President Strug – Fiction

President Strug

by Jeff Williams
illustration by Jef Taylor

With the elections fast approaching, I’m reminded of Kerri Strug, the itsy-bitsy U.S. gymnast who won everyone’s heart at the Olympics when she cracked her ankle on her balance beam dismount, yet managed to smile through it all. She is a charmer. She is also a monster.

Truly, can there be anything more frightening than the power wierded by a tot so drenched in cuteness? How could any adult even dream of formulating the word “No” to any request from her? Daddy, can I have one of those giant frosted pretzels?” “Mommy, won’t you buy me a Ferrari? It’s just got to be cherry red!” “Jimmy, if you kill Mr. Mutton, the Science teacher, you just KNOW there wouldn’t be a test on Friday.” “Now that I’m President, you people don’t really think we NEED to have a whole Congress anymore, do you?” And Kerri Strug most certainly could become President.

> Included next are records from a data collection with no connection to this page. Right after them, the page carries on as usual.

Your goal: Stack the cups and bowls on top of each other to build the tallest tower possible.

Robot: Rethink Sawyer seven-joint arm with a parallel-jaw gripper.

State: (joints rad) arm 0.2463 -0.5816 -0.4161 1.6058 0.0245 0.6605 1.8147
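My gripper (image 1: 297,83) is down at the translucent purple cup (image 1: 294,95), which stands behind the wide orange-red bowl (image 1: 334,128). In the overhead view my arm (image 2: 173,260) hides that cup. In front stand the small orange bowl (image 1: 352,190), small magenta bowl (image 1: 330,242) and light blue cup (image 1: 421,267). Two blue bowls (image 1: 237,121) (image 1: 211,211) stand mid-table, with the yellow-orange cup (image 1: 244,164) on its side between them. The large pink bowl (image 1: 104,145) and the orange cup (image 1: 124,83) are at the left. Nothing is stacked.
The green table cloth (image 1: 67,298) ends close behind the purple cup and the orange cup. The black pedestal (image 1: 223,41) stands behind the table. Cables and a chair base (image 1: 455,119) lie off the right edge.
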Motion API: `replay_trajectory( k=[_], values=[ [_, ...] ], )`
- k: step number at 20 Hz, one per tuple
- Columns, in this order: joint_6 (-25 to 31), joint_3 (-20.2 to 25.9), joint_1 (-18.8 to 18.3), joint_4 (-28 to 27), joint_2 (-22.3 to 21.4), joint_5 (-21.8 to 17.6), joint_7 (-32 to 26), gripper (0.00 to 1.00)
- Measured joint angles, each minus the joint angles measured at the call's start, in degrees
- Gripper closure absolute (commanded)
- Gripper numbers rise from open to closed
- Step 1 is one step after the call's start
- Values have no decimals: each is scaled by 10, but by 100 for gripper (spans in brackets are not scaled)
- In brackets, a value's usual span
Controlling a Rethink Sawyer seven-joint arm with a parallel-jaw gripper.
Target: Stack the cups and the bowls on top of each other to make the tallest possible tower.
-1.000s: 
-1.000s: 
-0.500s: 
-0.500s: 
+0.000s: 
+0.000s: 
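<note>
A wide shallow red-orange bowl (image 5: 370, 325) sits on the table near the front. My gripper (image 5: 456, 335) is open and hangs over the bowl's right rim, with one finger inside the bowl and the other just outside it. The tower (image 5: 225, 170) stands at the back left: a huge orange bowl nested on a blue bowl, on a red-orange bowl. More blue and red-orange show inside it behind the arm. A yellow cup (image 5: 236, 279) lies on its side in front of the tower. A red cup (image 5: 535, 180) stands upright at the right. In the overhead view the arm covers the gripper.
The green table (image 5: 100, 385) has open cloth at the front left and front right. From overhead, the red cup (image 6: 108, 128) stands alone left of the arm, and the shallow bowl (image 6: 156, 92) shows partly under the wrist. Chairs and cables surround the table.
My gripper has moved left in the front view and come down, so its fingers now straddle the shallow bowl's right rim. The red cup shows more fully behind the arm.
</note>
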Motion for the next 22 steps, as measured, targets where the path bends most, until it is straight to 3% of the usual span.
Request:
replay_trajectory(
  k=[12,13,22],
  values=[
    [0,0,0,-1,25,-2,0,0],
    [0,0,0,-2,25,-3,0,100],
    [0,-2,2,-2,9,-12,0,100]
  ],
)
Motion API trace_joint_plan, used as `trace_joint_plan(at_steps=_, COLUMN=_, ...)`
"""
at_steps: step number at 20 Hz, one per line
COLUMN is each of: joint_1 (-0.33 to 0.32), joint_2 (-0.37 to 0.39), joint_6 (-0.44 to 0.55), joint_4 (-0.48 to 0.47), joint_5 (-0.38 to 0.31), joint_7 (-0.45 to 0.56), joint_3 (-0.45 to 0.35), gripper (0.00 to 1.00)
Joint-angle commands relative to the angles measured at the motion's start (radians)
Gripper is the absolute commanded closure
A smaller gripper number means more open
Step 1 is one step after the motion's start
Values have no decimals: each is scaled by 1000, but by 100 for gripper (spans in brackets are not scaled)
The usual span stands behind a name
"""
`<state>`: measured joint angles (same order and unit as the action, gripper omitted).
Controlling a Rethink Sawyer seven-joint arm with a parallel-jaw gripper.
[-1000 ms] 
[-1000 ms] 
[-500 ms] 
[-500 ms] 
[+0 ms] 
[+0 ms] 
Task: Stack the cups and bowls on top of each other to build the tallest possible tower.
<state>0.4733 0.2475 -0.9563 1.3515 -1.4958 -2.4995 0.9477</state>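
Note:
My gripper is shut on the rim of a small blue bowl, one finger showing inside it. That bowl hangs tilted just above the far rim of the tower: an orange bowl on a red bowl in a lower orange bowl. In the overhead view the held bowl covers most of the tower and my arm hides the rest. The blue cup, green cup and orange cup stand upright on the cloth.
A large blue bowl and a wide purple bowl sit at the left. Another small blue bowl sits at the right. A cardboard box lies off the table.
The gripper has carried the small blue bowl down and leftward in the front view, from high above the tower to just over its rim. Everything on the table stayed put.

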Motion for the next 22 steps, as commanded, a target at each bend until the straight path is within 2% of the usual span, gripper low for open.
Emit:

I mean, this kid makes Mary Lou Retton look like Eleanor Roosevelt. Think about what a giant soft spot the American people have for anything cuddly: the Russians didn’t need to put missiles in Cuba, they should’ve just coaxed us all onto some marshy islands with a box of labrador puppies (actually rabid wolverines in disguise). We’d go like lemmings. The only people remaining would be the most bitter, old, jaded cusses… well, OK, maybe just Bob Dole. Maybe we’d better elect the guy – he may be our only defense against the Cult of Cute.

But Dole, in his reliance on his allegedly heroic past, may already be repeating the mistake of George Bush: “Remember me? I won that Gulf War thing? SAD-Dam?” It was especially pathetic as it was Ronald Reagan (the one who willed Bush the Presidency) who had perfected the technique of leading with “The Heartwarming Anecdote” which allowed us to feel good about ourselves while receiving monumental national kidney punches. The Democrats simply scooped up the fumble with “The Boy From Hope” and spiked it on the hapless Bush.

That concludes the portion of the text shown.